### The problem
From the entries that follow, extract each line holding the string "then".

### Information supplied
######
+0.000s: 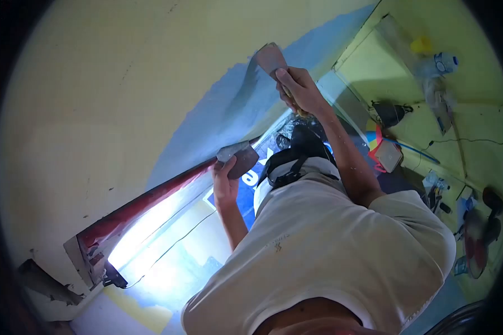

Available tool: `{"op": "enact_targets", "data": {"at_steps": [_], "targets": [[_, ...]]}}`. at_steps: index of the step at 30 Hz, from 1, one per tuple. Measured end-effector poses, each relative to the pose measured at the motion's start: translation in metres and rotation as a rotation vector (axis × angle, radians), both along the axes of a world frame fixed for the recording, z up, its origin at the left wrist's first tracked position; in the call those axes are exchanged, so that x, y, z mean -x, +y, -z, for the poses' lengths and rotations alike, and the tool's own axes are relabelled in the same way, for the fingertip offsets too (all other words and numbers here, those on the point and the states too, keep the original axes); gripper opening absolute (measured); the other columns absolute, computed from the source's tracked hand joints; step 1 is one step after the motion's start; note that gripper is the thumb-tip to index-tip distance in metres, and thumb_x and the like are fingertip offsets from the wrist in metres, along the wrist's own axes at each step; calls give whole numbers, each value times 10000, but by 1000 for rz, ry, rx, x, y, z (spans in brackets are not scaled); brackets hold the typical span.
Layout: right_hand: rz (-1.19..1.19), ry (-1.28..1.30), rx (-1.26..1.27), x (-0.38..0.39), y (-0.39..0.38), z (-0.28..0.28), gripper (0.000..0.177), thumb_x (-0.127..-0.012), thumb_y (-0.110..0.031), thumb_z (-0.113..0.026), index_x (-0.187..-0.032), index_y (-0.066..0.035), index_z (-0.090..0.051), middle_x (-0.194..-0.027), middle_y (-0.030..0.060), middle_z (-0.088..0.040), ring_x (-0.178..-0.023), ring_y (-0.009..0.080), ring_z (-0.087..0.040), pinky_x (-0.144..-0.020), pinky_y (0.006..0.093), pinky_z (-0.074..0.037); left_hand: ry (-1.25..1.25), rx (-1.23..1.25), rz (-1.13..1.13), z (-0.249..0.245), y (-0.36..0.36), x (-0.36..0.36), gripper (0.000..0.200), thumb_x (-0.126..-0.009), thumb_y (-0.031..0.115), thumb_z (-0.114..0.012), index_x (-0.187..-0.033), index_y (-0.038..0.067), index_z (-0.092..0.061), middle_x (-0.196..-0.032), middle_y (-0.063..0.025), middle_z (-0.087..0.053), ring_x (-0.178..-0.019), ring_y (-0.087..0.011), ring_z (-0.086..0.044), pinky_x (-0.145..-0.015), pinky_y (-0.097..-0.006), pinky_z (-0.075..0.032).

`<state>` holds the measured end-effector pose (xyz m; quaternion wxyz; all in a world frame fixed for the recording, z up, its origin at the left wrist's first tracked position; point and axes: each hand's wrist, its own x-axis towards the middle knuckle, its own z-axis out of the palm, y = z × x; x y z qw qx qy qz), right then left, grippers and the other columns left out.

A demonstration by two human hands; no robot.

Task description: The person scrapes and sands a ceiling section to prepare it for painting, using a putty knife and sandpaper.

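My right hand (300,90) is closed around a putty knife (270,58), its wide blade against or very close to the wall (123,67), where a blue-grey patch (207,123) meets cream paint. Part of a yellowish handle shows below the fist. Lower and to the left, my left hand (224,181) grips a flat grey-brown blade (242,161), which looks like a second scraper; its handle is hidden. That blade is held near the lower edge of the patch, by a dark red ledge (151,198).
A bright light (128,243) shines beneath the ledge, with a cable hanging nearby. At right are a plastic bottle (445,63), a dark bag (390,113), a red-edged pale object (387,156) and assorted clutter along the far wall.
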<state>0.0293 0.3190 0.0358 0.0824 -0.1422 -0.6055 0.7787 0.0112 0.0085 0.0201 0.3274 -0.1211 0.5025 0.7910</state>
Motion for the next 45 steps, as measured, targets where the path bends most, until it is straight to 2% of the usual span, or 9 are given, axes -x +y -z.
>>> {"op": "enact_targets", "data": {"at_steps": [2, 5, 8, 17, 20, 28, 36, 41, 45], "targets": [[15, 29, 46, 4, -4, 14, 503, -1013, -460, -467, -818, -1, -534, -520, -1, -452, -367, 78, -409, -340, 250, -333, 5, 5, 1, 2, 0, 2, 251, -868, 4, -628, -1112, -51, -615, -1086, -129, -674, -1004, -225, -666, -926, -337, -517], [23, 37, 18, 8, -11, -11, 530, -1004, -489, -470, -804, -2, -535, -512, -3, -448, -366, 76, -413, -333, 252, -328, -21, -36, -71, 10, 0, 1, 259, -854, -29, -640, -1110, -44, -609, -1068, -151, -679, -966, -246, -683, -886, -361, -551], [-6, 31, 15, 4, -1, 14, 509, -1016, -464, -457, -786, -14, -515, -532, 20, -474, -372, 87, -430, -330, 245, -344, -15, -7, -15, 7, -6, 4, 250, -855, -18, -644, -1103, -40, -616, -1085, -144, -674, -980, -246, -677, -894, -358, -541], [33, 35, 49, 4, -8, -15, 521, -1016, -482, -445, -779, -22, -507, -492, 16, -438, -351, 96, -408, -336, 254, -336, -11, 36, -44, 0, 2, 3, 174, -863, -14, -635, -1036, -35, -625, -1030, -133, -682, -950, -236, -682, -886, -363, -546], [-2, 83, 20, 10, -7, -3, 518, -1017, -479, -444, -787, -19, -502, -493, 12, -430, -350, 95, -405, -326, 254, -330, -16, -1, -19, 6, -4, 5, 257, -848, -39, -642, -1103, -52, -610, -1074, -160, -679, -973, -252, -684, -903, -372, -538], [-21, 118, 26, 11, -14, 10, 487, -1023, -437, -460, -786, -14, -504, -522, 5, -434, -369, 77, -395, -332, 242, -322, -12, 40, -39, 6, -6, 7, 248, -852, -32, -645, -1096, -37, -604, -1065, -145, -672, -962, -235, -681, -877, -350, -552], [8, 8, 10, 3, -17, 21, 474, -1028, -417, -454, -793, -9, -509, -518, 0, -427, -382, 77, -411, -340, 249, -330, -22, 45, -55, 8, -6, 15, 231, -845, -48, -648, -1071, -51, -599, -1036, -150, -675, -941, -244, -683, -869, -371, -556], [-15, 54, 30, 5, -22, 2, 482, -1029, -418, -448, -799, -1, -525, -491, 0, -428, -359, 86, -403, -346, 252, -341, 26, 34, -44, 17, -10, 17, 203, -841, -40, -654, -1036, -32, -599, -1045, -138, -656, -944, -254, -673, -878, -391, -549], [-5, 24, 12, 7, -18, 6, 489, -1031, -411, -447, -786, 3, -532, -482, -3, -426, -358, 86, -414, -353, 252, -348, 16, 55, -46, -6, 7, 18, 168, -841, -41, -652, -1002, -25, -609, -1007, -130, -665, -934, -251, -675, -877, -390, -549]]}}
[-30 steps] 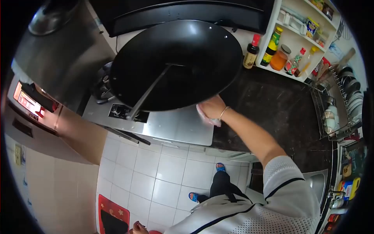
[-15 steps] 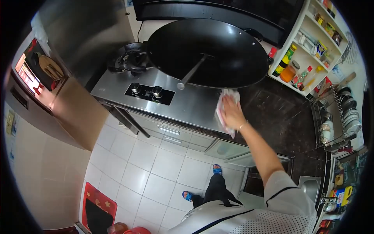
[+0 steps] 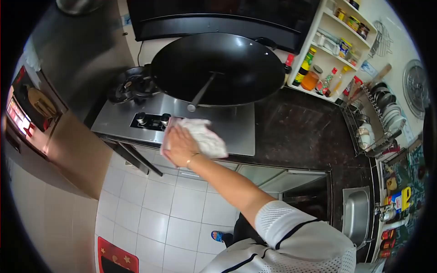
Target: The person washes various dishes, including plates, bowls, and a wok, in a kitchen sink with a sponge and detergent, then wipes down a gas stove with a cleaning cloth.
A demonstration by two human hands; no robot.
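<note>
My right hand (image 3: 180,146) presses a white cloth with a pinkish edge (image 3: 205,139) onto the front of the steel gas stove (image 3: 239,129). Its fingers lie over the cloth's left part, beside the control panel's right knob (image 3: 165,119). The rest of the cloth spreads rightward in loose folds. Behind the hand, a large black wok (image 3: 248,75) sits on the stove. Inside it rests a long-handled metal utensil (image 3: 203,91), its handle over the near rim. My left hand is out of view.
A bare burner (image 3: 132,86) is left of the wok. To the right run a dark countertop (image 3: 296,132), a shelf of bottles and jars (image 3: 314,77), a dish rack (image 3: 368,123) and a sink (image 3: 356,211). A red mat (image 3: 116,257) lies on the tiled floor.
My right hand has swept the cloth left along the stove front, from the right edge to the control knobs. The cloth is more spread out. The camera view has shifted.
</note>
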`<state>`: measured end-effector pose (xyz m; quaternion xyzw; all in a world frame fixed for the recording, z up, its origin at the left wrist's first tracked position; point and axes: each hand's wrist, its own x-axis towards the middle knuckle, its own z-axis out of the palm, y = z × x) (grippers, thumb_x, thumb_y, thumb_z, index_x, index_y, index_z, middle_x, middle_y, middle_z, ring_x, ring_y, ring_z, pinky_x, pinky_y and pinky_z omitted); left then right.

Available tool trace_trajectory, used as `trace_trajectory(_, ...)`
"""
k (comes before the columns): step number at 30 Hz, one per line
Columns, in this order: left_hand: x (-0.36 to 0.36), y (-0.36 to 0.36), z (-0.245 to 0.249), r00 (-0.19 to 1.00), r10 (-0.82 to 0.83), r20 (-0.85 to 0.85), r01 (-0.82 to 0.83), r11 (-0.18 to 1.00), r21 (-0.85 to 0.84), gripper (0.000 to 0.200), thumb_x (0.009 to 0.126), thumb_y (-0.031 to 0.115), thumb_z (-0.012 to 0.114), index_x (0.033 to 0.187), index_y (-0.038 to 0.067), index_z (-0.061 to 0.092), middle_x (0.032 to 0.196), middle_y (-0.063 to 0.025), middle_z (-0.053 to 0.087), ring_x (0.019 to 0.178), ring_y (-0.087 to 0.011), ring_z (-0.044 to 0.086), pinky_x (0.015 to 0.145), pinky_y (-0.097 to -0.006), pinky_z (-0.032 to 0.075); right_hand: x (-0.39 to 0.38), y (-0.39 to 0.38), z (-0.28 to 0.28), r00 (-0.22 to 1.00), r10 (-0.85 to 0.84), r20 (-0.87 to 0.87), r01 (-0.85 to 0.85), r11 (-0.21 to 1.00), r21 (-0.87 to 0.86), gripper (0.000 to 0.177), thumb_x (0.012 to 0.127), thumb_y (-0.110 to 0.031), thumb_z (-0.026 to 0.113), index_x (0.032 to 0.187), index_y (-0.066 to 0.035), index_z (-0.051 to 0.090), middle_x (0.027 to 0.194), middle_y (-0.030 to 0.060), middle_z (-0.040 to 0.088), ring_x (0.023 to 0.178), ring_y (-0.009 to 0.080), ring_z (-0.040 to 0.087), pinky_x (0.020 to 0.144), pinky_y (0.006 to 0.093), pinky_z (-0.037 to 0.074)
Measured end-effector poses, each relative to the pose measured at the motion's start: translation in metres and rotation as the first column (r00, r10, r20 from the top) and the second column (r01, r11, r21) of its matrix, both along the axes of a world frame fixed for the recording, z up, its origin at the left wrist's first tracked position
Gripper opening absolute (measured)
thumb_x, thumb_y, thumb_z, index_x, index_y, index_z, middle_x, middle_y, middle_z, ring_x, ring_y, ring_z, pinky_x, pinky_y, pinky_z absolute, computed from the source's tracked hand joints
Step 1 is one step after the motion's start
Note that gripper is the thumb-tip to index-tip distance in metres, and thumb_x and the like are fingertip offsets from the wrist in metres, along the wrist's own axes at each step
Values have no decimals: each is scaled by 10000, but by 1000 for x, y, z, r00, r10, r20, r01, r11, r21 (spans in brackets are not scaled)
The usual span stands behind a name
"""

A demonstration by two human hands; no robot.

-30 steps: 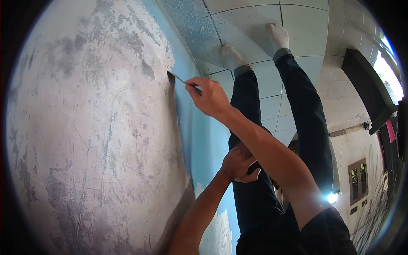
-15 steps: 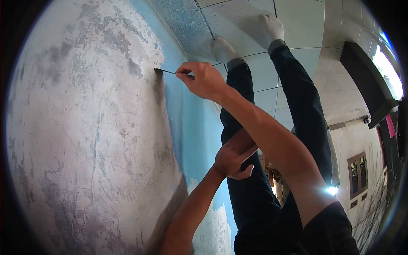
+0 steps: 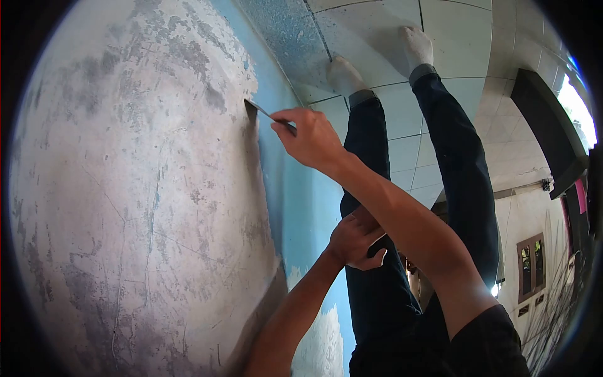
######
### Solution to this task
`<state>` holds the measured end-effector pose (xyz m; quaternion wxyz; all in a world frame fixed for the recording, z up, its origin at the left wrist's first tracked position; point and axes: each hand's wrist, its own x-axis towards the middle knuckle, its own z-axis out of the palm, y = z × x; x y z qw qx qy qz), right then left, grippers and the other columns left out.
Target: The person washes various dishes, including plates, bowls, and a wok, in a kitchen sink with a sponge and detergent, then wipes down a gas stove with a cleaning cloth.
`<state>`: measured end-effector pose (xyz m; quaternion xyzw; all in a world frame fixed for the recording, z up, its origin at the left wrist's first tracked position; point and axes: each hand's wrist, its own x-axis towards the middle knuckle, its own z-axis out of the palm, y = z × x) (grippers, thumb_x, thumb_y, thumb_z, index_x, index_y, index_z, middle_x, middle_y, middle_z, ring_x, ring_y, ring_z, pinky_x, pinky_y and pinky_z omitted); left then right.

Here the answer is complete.